Setiap pagi, yang menyambut zena
dengan ramah adalah Bi Ros, seorang perempuan tua berusia 58 tahun dengan
rambut yang hampir memutih seluruhnya, serta bermata sayu. Bi Ros telah bekerja
sebagai pembantu rumah tangga dan telah merawat Zena sejak kecil hingga
sekarang berusia 18 tahun.
Di suatu pagi dengan mentari yang bersinar cerah, seperti biasa Bi
Ros selalu bertanya kepada Zena “Non, mau sarapan apa?” “gausah bi, nanti sarapan di sekolah aja
bareng temen-temen” jawab Zena sambil menyisiri rambutnya. Tanpa ia sadari,
rambut-rambut berjatuhan dari kepalanya. “Rambutku kok rontok ya? Kayaknya
harus ganti shampo mungkin aku gak cocok pakai shampo yang itu”. Kepala Zena
pun sering sakit namun ia berfikir ia hanya stress makanya sering sakit kepala.
Semakin hari, rontok di rambut Zena semakin parah dan bahkan hampir botak,
kepalanya pun terasa semakin sakit. Akhirnya, ia memutuskan untuk pergi ke
dokter sendirian karna ia tau bahwa orang tuanya gak mungkin punya waktu untuk
menemaninya ke dokter.
Setelah pemeriksaan selesai, Dokter
memberi surat kepada Zena. “surat ini tolong berikan kepada orang tuamu, ini
hasil pemeriksaan tadi” kata dokter.”Baiklah Dokter, terimakasih” Ucap Zena. Di
perjalanan, Zena membaca surat yang diberikan dokter. Ia terkejut karena di
surat itu tertulis bahwa ia mengalami kanker otak stadium 4. Ia pun bingung dan
menangis. Sesampai dirumah, surat dari Dokter diberikan ke orang tuanya. Namun
bukannya dibaca, tetapi hanya dipegang-pegang lalu dibuang. Mereka kira Zena
hanya mengalami penyakit biasa. Zena berusaha mengobati penyakit yang
dideritanya dan berserah diri kepada Allah berharap penyakitnya disembuhkan.

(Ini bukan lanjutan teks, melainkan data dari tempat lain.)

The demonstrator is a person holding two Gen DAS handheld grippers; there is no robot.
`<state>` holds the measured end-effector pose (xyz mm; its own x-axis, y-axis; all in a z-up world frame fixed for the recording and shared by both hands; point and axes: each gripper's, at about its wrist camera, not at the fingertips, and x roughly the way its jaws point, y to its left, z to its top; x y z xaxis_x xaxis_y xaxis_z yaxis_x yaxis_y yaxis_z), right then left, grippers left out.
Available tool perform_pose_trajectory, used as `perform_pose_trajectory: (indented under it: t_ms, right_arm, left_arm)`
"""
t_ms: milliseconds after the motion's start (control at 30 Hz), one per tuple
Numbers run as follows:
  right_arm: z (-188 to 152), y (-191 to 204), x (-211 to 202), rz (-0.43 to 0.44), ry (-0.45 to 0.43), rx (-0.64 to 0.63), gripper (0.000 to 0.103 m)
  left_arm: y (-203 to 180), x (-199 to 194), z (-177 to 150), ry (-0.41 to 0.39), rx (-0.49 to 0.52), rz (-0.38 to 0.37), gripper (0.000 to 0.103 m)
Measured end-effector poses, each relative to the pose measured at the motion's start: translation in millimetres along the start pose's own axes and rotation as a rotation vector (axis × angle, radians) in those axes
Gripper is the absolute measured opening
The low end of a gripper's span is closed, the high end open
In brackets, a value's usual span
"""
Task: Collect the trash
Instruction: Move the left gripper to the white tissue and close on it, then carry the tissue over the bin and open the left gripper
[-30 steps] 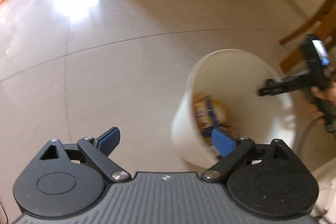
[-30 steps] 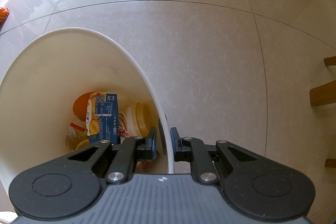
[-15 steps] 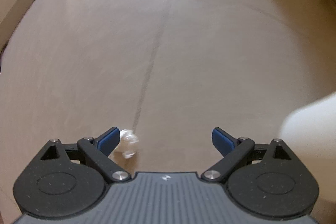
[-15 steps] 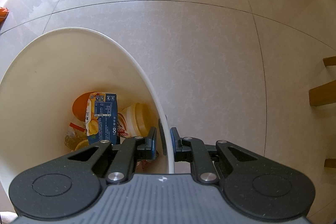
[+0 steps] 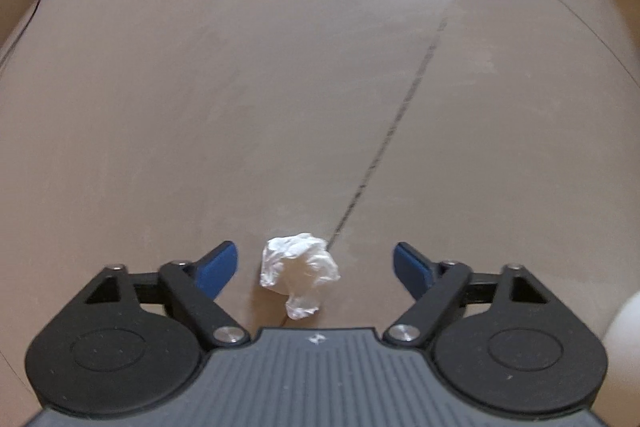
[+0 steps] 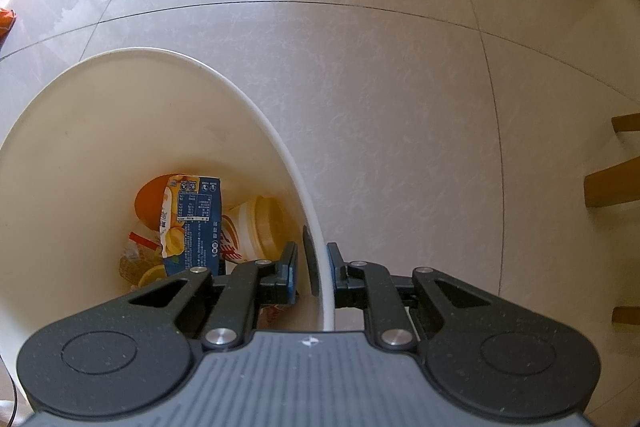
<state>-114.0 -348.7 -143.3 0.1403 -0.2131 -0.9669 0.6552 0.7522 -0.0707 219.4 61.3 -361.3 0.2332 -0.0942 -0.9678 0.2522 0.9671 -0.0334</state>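
On glossy beige tile floor [image 5: 240,87], left gripper [image 5: 316,267] closing around crumpled tissue [image 5: 298,271] (untouched), right gripper [image 6: 312,267] clamping bin [image 6: 256,115] rim.

Left wrist camera looks steeply down, close over the floor [image 5: 280,87], bin edge [image 5: 624,323] at four o'clock. Right wrist camera peers down into that white bin [image 6: 100,131], floor [image 6: 400,87] beyond at twelve.

Both grippers [image 5: 316,267] [image 6: 313,269] have black linkages, silver screws, ribbed grey bodies, seemingly blue pads [image 5: 216,269]
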Motion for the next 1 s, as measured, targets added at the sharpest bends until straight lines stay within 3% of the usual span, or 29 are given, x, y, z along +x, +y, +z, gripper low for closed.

Ternyata tidak, semakin lama penyakit
yang zena derita semakin parah.
Pada suatu malam, sakit kepala Zena
tidak bisa tertahan dan akhirnya ia menghembuskan nafas terakhirnya tanpa
diketahui kedua orang tuanya. Pagi harinya, seperti biasa Bi Ros membangunkan
Zena “Non, bangun! Sudah jam 6!” tidak ada jawaban dari dalam kamar. Lalu Bi
Ros mencoba lagi “Non, bangun! Sudah jam 6 lewat, Non? Non?” Bi Ros khawatir lalu mendobrak pintu kamar
Zena dan mendapati Zena sudah terbujur kaku. Lalu Bi Ros pun menelpon kedua
majikannya sambil menangis “Buk, Pak, Non Zena!” “Zena kenapa?” tanya mereka.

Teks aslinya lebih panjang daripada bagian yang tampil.